Work required: Reading down the listing below, count the lines where the word "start" shows up, then give only that count.

Data section:
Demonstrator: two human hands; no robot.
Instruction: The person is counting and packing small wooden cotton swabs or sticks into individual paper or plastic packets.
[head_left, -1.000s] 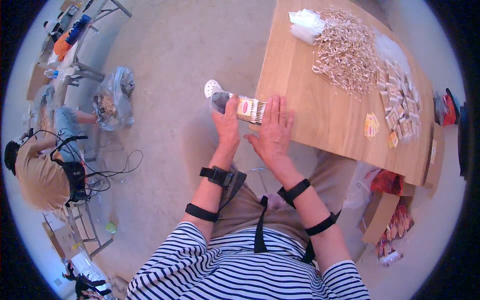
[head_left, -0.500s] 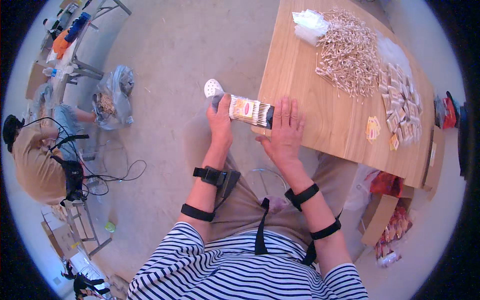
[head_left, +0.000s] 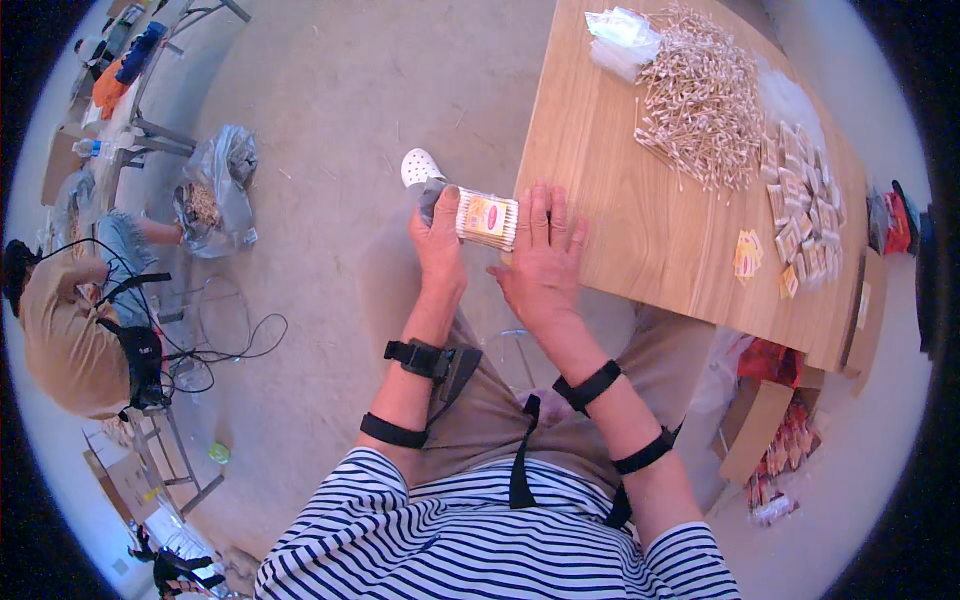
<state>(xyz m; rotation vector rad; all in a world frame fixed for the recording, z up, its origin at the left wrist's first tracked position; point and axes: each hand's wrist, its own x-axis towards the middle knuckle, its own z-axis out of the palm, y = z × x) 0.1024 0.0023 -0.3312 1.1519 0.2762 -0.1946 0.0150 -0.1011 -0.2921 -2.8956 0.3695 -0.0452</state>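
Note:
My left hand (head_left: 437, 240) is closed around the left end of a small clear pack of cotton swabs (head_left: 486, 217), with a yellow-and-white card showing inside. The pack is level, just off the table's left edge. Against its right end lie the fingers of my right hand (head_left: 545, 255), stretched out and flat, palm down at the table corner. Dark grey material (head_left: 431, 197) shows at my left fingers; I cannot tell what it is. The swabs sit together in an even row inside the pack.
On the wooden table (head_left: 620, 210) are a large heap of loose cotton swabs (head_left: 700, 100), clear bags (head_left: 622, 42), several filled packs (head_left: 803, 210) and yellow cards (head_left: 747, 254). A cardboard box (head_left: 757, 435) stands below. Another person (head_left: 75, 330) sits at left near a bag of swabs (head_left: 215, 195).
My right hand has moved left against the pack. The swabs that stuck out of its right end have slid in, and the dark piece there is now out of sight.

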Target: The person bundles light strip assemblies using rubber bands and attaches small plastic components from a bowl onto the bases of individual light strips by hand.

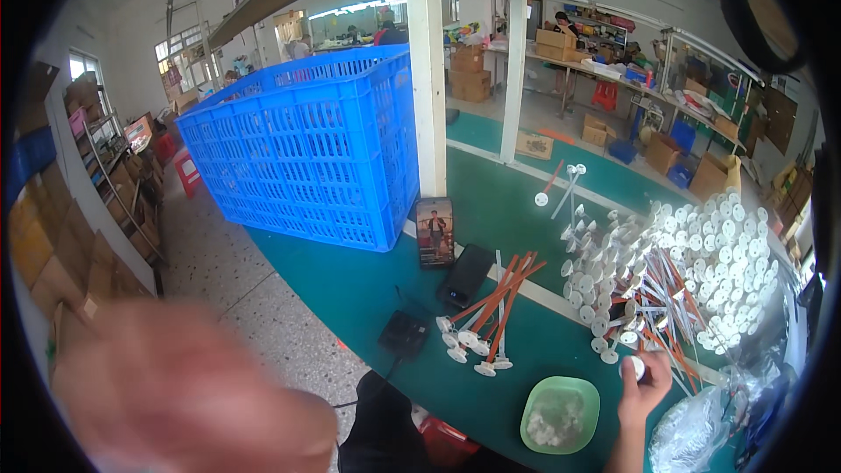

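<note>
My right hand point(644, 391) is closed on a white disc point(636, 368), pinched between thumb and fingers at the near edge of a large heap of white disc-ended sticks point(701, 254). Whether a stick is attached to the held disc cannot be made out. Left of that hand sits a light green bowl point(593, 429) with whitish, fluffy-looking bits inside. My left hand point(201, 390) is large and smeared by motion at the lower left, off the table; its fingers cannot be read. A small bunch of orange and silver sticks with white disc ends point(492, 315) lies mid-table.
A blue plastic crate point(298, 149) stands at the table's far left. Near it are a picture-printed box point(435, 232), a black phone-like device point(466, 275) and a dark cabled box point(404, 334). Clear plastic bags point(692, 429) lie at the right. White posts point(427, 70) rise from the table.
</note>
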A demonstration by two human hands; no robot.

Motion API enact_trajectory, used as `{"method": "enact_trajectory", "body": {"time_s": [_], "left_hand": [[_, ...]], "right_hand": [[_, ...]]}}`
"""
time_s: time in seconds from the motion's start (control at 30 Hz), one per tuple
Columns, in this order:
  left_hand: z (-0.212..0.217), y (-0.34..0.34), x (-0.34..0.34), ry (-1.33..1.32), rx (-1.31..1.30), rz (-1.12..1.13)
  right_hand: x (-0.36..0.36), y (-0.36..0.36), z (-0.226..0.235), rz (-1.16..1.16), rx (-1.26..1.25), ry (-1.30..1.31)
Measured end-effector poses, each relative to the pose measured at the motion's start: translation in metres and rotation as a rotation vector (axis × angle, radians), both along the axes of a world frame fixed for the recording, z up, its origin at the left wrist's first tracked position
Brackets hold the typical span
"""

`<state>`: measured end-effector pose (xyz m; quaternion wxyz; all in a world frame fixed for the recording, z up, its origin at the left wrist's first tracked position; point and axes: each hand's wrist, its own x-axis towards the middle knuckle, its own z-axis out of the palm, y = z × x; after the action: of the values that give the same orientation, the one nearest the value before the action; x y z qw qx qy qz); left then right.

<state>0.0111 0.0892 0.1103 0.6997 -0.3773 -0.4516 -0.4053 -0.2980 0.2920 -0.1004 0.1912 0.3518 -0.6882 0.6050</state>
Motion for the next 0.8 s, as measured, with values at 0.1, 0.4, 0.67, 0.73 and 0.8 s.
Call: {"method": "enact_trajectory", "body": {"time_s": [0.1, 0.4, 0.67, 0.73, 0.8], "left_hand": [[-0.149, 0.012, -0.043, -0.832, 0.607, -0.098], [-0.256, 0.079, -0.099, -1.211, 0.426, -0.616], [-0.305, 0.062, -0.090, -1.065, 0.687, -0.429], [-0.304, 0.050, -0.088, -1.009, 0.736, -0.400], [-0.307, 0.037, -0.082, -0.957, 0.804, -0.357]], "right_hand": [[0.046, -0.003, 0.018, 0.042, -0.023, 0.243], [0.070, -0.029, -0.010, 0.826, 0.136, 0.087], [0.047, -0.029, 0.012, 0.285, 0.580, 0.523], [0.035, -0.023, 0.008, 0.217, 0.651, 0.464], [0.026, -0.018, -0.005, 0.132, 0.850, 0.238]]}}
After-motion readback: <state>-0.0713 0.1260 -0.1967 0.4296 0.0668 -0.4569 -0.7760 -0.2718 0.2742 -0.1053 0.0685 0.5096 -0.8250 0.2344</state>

Response to this exercise: 2